The government “will deepen the investigation, so that the officials involved in covering up the truth will receive the appropriate punishment,” said Rosatti.

In their legal decision, the three members of the federal court recommended probes of Judge Juan José Galeano, who handled the preliminary investigation of the case until he was removed due to irregularities, and the prosecutors who worked with him.

The judges also ordered investigations of former cabinet ministers of the government of Carlos Menem (1989-1999), other officials, lawmakers, a police chief, intelligence agents, and even Jewish community lawyers and leaders implicated in the cover-up.

Without specifically mentioning former president Menem, the judges said Galeano built “an incriminatory case aimed at addressing society’s natural demands (for justice) and the dark interests of unscrupulous government leaders.”

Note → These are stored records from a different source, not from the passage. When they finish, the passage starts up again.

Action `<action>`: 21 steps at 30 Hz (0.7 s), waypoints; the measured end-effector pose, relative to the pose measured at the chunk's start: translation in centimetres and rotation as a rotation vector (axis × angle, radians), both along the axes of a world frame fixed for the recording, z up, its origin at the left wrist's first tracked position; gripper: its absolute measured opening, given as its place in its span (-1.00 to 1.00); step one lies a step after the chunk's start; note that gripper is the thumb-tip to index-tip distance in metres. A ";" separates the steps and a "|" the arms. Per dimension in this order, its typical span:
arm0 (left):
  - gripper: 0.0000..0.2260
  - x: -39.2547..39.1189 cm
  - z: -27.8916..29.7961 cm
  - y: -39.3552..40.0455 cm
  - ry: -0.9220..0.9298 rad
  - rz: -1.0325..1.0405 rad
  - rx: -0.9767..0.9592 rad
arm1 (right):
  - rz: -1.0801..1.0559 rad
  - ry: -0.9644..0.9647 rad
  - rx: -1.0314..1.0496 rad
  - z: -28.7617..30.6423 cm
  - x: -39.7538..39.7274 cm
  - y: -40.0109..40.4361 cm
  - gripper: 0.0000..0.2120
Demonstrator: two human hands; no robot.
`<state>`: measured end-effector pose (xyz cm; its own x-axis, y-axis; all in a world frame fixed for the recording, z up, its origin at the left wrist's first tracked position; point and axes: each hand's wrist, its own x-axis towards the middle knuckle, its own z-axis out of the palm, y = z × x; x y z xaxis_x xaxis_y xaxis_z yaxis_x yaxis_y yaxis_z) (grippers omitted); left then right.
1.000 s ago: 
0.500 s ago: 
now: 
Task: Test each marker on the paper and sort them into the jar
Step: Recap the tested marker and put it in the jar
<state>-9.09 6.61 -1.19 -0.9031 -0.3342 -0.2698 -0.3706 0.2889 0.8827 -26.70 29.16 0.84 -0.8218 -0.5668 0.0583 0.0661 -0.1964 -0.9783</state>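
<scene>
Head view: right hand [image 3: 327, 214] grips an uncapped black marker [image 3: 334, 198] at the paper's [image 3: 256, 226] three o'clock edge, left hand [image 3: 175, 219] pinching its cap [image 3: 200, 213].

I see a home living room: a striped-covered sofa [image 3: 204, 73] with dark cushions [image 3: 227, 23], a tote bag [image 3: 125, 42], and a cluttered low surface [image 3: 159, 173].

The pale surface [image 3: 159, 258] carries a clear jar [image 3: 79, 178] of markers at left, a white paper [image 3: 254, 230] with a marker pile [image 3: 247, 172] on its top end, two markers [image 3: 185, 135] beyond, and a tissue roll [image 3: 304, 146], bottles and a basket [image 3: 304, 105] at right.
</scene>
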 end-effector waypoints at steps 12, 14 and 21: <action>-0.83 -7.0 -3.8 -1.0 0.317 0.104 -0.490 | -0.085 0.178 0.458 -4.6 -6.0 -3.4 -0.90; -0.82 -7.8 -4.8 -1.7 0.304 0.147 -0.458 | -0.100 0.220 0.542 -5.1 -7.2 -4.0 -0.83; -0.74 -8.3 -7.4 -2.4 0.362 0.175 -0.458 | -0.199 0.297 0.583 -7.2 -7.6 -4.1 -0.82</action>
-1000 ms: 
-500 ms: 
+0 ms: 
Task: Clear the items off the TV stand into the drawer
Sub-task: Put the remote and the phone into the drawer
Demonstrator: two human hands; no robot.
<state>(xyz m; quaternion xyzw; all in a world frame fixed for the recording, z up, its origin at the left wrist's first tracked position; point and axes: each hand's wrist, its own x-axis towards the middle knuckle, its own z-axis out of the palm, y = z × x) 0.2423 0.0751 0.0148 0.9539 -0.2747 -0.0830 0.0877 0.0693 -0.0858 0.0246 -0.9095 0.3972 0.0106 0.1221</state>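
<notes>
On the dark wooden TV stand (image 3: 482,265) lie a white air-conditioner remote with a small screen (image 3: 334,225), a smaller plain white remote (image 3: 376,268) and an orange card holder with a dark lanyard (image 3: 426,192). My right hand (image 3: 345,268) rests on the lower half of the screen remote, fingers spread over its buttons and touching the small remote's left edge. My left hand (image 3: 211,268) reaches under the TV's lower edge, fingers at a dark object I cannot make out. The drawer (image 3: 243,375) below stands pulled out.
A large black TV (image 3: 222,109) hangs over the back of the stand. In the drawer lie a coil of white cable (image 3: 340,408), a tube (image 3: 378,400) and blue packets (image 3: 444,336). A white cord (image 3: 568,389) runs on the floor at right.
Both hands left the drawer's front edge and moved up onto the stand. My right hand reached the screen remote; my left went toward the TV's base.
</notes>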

The investigation of the case was headed by federal Judge Galeano and prosecutors Eamon Mullen and José Barbaccia, all of whom have been accused of a long list of irregularities allegedly committed to build up an argument that in the oral phase of the trial was proven to be false.

In a parallel probe, Galeano also investigated the “international connection” in the attack. But although arrest warrants were issued for former Iranian diplomats, no progress has been made in that crucial aspect of the case.

The investigation of the alleged local accomplices, meanwhile, led to the arrest of the five suspects released last week, and to the prosecution of 17 others in the oral trial that began three years ago. All 22 of them were acquitted on Sep. 2.

One of the five detainees, Carlos Telleldín, the mechanic accused of equipping the van used as a car-bomb, spent 10 years in prison.

In the trial it came out that he had been paid 400,000 dollars from the State Intelligence Secretariat (SIDE) to testify that four former police officers had been given the van and delivered it to the “material authors” of the bombing. Judge Galeano was found to be directly involved in the payment received by Telleldín.

The four former Buenos Aires provincial police officers – Juan José Ribelli, Anastasio Leal, Raúl Ibarra and Mario Bareiro – were also in prison until last week, accused of acting as accessories in the attack.

While some of the victims’ families accused the court of allowing the accomplices to go unpunished, others said the sentence was appropriate because the entire case was based on lies. They also said the judges were brave for pointing a finger at the institutions of the state.

The centre-left government of President Néstor Kirchner is now studying the possibility of setting up an independent commission to investigate the bombing.

In Wednesday’s rally, Families and Friends of Victims of the Attack said such a commission should have the support of a special prosecutor’s office that would be exclusively dedicated to the case.

However, Active Memory disagreed on that point as well, arguing that ad hoc bodies should not be created for the case, but that the country’s existing institutions should be made to function properly and in an impartial manner.